Negli anni a venire, seguendo il piano di rinnovamento, alcuni animali verranno trasferiti dallo Zoo a Tierpark, dove c’è più spazio. Una delle principali novità sarà l’arrivo di due panda, frutto di un accordo tra Cina e Germania. La voce di Kieran Stanley suona eccitata mentre mi dice che «è una sfida, deve essere tutto pronto per il prossimo anno. Abbiamo pensato a due grandi aree all’aperto, una per il maschio e una per la femmina, devono essere tenuti separati. Stiamo progettando molte zone dotate di ombra, molto bamboo, ovviamente, e molta acqua corrente. Metteremo anche una macchina per creare della nebbia».

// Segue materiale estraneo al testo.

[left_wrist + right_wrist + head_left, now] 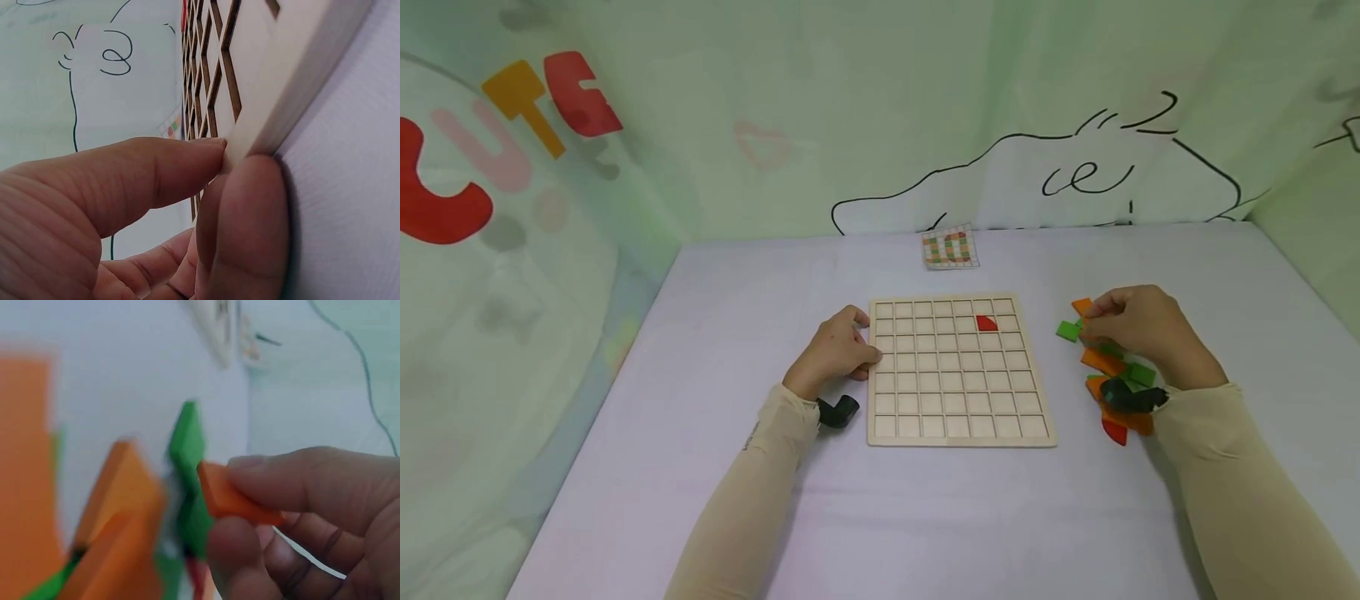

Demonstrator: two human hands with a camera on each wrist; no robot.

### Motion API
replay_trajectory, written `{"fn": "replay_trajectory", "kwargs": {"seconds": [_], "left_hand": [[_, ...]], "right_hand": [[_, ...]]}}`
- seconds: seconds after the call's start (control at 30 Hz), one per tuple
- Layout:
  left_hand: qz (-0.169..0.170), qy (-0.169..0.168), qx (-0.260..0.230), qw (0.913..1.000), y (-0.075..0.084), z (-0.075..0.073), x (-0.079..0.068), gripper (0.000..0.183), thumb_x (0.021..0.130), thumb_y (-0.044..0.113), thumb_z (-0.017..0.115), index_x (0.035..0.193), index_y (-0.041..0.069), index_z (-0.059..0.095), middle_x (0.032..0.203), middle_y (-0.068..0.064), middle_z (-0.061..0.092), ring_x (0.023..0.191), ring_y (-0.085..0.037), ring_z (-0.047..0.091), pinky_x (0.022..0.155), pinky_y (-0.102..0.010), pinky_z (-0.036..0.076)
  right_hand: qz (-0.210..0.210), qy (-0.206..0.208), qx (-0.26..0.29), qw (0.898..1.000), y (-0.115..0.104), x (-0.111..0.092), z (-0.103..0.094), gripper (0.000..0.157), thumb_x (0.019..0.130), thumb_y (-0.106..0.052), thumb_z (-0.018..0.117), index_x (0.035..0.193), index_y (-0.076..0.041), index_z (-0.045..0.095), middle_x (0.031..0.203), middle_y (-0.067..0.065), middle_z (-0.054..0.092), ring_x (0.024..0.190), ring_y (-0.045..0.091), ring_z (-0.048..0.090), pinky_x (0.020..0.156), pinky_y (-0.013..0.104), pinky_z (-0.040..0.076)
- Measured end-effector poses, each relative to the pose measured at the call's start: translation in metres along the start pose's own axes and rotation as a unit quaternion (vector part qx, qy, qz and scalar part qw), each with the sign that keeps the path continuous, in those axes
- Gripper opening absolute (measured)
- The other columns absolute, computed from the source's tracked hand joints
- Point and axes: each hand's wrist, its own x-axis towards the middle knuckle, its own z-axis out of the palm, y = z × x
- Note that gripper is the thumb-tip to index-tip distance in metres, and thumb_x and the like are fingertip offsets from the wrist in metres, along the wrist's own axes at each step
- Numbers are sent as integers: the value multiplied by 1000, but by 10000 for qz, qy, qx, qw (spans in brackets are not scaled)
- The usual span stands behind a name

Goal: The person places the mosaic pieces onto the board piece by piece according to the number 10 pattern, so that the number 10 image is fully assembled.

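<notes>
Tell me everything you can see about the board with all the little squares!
The board is pale and flat and looks like wood. Thin raised strips split its top into rows of square pockets, with a plain border around them. It lies on the white table, left of the colourful pieces. One red piece with a rounded side sits in a pocket near the far right corner; the other pockets are bare. The person's left hand pinches its left edge, thumb on top.
</notes>
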Motion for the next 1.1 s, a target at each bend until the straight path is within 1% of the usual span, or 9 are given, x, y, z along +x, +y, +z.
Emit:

C’è una frase di Andreas Knieriem, il direttore dello zoo dal 2014, responsabile dell’onda nuova di ammodernamento e costruzioni che investirà Berlino nei prossimi 25 anni, che ho sottolineato sul quaderno in cui ho scritto i miei appunti durante i due giorni da visitatore. È la frase che può rispondere a tutte le domande con cui sono arrivato. Dice: «Anni fa gli zoo prendevano dalla natura, oggi restituiscono. Sono una copia di backup del mondo animale».